En ce qui concerne les transferts en TGV, nous trouvons un peu étonnant qu'une communication aussi extraordinaire – un écusson spécial, destiné à être apposé sur l'épaule, a même été fabriqué pour ces opérations – soit faite autour de ce mode de transport, et ce pour la seule raison qu'il est spectaculaire et relativement novateur. C'est d'autant plus vrai que cette communication contraste singulièrement avec ce qui s'est fait par ailleurs. Nous observons aussi que, lors de ces opérations, on a soigneusement évité de montrer des sapeurs-pompiers. Pourquoi ? Parce que c'est une guerre d'image, parce qu'il faut montrer qu'on est présent, qu'on est spectaculaire, qu'on est innovant. Notre réseau a donc souligné qu'il y avait une énorme part de communication dans ces transferts. Ce n'est pas dire qu'il ne fallait pas transférer des patients. Moi-même, je ne suis pas assez qualifié, et surtout je n'ai pas assez d'informations pour savoir s'il était opportun de transférer des patients pour maintenir les capacités hospitalières de réanimation dans certains endroits, mais je présuppose que les personnes qui l'ont décidé l'ont fait en conscience. En revanche, les modalités de ces transferts, avec les enjeux d'image qui les sous-tendaient, n'étaient pas toujours le fait des personnes qui, d'un point de vue stratégique, déterminaient la nécessité de libérer des ressources hospitalières.
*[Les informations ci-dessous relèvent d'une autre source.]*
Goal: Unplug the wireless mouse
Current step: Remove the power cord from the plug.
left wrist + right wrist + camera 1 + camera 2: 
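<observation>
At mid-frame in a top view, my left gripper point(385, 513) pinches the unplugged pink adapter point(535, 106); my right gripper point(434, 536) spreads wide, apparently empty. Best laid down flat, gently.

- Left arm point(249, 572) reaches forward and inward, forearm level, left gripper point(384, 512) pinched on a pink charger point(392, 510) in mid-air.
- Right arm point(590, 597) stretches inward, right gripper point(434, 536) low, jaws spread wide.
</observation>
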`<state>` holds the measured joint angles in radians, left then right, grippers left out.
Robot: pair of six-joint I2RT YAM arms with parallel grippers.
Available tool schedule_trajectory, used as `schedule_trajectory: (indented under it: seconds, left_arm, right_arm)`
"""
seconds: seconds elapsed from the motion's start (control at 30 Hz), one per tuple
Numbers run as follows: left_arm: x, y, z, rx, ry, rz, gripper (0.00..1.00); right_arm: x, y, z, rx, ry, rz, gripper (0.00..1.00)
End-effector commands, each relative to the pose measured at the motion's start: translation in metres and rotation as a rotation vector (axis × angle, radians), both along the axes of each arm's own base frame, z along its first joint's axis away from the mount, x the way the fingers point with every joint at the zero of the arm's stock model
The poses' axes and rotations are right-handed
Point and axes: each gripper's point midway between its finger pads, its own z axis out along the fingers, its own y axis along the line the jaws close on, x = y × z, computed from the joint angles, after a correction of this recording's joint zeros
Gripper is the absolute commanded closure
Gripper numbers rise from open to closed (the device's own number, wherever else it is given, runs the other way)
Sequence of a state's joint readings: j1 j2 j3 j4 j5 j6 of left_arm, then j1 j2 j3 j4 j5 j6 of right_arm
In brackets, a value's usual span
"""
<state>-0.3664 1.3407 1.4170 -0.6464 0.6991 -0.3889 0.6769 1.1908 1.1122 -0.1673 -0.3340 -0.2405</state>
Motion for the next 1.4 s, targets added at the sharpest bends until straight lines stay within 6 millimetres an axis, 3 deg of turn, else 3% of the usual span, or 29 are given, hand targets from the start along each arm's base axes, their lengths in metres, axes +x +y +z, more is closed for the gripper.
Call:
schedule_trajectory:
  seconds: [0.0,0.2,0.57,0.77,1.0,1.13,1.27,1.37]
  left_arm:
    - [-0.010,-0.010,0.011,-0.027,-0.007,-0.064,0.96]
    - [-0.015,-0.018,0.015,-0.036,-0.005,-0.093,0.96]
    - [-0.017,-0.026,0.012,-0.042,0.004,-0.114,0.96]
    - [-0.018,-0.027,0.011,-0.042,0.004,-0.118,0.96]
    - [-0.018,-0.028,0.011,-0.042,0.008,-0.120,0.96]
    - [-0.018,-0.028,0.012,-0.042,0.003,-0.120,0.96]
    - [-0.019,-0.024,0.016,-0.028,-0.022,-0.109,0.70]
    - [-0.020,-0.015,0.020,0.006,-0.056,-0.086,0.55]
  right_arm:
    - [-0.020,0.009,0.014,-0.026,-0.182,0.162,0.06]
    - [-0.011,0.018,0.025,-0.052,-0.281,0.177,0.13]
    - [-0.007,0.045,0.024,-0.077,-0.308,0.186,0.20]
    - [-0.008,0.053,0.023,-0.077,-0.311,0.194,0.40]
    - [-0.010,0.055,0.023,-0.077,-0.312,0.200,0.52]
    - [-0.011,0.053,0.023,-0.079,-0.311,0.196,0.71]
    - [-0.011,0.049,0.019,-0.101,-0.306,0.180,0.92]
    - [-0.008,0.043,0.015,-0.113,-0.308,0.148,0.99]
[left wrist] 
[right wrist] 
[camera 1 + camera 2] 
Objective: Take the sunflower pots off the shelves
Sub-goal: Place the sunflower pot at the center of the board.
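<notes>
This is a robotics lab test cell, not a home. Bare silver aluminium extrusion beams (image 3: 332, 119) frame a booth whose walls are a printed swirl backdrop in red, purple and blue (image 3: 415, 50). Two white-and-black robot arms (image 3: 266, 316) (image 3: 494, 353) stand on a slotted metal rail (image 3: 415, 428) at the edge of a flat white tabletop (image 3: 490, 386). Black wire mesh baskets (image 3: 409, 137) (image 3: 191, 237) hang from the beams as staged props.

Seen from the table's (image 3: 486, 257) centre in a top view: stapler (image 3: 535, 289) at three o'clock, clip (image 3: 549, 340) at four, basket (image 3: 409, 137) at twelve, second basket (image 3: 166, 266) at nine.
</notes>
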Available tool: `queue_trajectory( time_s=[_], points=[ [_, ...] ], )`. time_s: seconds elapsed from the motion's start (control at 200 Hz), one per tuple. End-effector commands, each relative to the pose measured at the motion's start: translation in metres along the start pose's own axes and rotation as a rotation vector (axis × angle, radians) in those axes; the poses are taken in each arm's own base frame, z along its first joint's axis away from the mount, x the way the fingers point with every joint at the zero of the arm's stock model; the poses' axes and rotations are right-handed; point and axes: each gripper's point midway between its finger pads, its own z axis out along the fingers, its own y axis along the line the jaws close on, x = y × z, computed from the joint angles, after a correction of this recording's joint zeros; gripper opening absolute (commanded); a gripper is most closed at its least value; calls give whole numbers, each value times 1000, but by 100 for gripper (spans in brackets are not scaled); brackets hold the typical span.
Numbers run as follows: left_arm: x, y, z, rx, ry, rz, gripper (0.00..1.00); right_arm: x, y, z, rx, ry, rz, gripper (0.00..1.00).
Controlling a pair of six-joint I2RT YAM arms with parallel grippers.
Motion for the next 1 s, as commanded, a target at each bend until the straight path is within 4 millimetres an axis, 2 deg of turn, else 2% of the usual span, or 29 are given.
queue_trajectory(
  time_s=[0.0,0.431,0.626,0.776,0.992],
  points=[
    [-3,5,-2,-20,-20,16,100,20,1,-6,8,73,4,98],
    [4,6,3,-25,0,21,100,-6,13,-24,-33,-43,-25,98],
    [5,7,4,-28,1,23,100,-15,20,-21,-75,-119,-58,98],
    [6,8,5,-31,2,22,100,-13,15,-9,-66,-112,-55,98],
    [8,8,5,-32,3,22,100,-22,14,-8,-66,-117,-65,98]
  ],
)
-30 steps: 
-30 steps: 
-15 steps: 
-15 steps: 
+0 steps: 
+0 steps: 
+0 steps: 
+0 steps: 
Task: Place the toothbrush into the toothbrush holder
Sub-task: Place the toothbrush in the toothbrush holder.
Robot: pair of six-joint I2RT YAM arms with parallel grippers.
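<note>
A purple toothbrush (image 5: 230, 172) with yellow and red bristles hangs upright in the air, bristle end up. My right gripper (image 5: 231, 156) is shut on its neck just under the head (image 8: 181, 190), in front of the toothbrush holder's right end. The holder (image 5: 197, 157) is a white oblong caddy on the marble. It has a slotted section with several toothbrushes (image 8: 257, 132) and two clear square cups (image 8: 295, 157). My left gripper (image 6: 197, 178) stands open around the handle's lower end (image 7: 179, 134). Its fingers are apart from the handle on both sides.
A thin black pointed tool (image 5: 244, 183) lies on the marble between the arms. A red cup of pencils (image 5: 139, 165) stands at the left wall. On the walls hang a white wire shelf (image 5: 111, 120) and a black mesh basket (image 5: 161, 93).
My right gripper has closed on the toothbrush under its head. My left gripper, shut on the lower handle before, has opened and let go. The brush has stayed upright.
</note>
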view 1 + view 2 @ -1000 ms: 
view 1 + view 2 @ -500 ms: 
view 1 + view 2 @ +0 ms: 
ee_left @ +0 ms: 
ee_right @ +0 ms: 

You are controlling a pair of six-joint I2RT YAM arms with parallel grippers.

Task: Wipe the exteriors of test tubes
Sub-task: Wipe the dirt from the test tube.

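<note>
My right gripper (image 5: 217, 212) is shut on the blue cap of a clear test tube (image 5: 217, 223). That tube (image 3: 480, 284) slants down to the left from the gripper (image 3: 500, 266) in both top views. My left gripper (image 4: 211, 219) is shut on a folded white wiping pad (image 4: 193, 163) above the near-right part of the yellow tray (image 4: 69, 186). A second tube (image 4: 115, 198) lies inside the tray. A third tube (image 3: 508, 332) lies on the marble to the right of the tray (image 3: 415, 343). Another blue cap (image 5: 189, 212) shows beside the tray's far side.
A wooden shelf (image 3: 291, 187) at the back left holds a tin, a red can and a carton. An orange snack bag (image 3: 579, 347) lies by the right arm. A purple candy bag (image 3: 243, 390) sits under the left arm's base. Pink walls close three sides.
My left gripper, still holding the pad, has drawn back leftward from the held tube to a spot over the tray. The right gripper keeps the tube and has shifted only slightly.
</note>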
Nous préférerions avoir plus de communication sur les résultats des centres d'appel et les performances qu'ils affichent. En effet, j'ai entendu dire, mercredi dernier, que tout s'était très bien passé et qu'il n'y avait eu aucune attente, mais nous n'avons vu aucun chiffre. Nous préférerions que la transparence soit faite sur ce point : cela éviterait de devoir éteindre l'écran où s'affichent les délais d'attente lorsque le Président de la République vient visiter un centre d'appel.